Blog: President Should Lead On Foreign Aid Reform
A Huffington Post blog post calls for the President Barack Obama's leadership on foreign aid reform writing, "At a policy level, the administration should be commended for its approach to development" but "[p]rogress on actual nuts and bolts of turning policy into action has been less forthcoming." The author continues, "it is time to act on the broad recognition that multiple agencies carrying out similar or inconsistent programs is not good practice; that assistance programs need greater transparency and accountability; and that the legislative foundation for our foreign assistance system, a 500-page Cold War-era statute, lacks clear goals and objectives and is bursting at the seams with outdated, overlapping, and duplicative and conflicting provisions." The author outlines "three immediate steps" that the President can take to reform foreign aid, including: the creation of "America's first-ever Global Development Strategy," by expressing his commitment to work with Congress on foreign aid reform, and empowering USAID with clear authority" (Ingram, 7/14). Modernizing Foreign Assistance Network has posted "core principles" and examples it "believes should provide the underpinnings of foreign assistance reform" (7/12).

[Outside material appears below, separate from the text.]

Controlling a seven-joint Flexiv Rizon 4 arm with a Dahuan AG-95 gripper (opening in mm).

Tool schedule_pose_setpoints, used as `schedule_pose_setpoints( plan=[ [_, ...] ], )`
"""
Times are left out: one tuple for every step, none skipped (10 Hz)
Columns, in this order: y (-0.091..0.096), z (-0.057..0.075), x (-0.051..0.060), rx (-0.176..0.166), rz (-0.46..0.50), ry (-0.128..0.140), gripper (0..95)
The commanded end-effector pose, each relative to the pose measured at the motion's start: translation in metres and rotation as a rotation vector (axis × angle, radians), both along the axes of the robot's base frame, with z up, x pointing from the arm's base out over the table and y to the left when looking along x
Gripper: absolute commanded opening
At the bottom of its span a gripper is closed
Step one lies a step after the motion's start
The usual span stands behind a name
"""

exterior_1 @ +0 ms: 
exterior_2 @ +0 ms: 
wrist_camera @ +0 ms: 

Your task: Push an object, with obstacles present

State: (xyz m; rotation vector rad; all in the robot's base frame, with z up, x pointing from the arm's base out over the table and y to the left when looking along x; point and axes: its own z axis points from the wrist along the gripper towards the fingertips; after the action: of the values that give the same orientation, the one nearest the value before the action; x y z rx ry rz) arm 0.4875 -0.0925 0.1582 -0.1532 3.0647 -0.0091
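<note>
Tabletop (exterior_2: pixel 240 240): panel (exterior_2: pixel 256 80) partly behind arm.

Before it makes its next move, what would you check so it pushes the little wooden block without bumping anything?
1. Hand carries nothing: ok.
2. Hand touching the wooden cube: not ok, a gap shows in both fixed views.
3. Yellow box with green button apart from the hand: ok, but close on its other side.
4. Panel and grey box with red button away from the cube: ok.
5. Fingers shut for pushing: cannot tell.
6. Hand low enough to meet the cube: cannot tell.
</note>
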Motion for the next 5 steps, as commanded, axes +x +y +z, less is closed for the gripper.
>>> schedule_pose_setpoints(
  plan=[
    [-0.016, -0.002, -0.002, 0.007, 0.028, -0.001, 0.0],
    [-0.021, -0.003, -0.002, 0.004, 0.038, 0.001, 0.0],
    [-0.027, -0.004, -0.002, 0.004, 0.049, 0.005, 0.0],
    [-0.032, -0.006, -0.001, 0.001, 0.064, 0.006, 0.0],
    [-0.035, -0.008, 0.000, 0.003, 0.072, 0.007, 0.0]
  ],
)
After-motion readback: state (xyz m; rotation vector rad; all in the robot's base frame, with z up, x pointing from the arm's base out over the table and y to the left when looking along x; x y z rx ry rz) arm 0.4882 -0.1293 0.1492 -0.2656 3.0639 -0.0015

Blog: Haiti Needs Sustainable Solutions
In a Huffington Post blog post, the executive director of the American Society of Mechanical Engineers, writes about Haiti's "need for sustainable answers." The differences between life and death in an earthquake, he writes, are "rooted locally. They include geography and topography, but especially the robustness and integrity of infrastructure - which, in Haiti's case, has been tragically neglected as a result of that nation's abject poverty." In order to improve infrastructure in the developing world, the author argues, "standards must reflect the deep understanding of local economic realities, locally available resources, and recognition that only those standards that can be locally executed will be sustained to the benefit of those most directly affected" (Loughlin, 7/12).
USDA Report Analyzes Current, Future Food Security Situation In Developing World
The U.S. Department of Agriculture released a report summarizing the current state of food security in 70 developing countries. The report forecasts that the "number of food-insecure people at the aggregate level will not improve much over the next decade, declining by only 1 percent. While there will be notable improvements in Asia and Latin America, the situation in Sub-Saharan Africa is projected to deteriorate after 2010" (Shapouri et al., July 2010). More information on the report is available on Kaiser's Policy Tracker tool (7/8).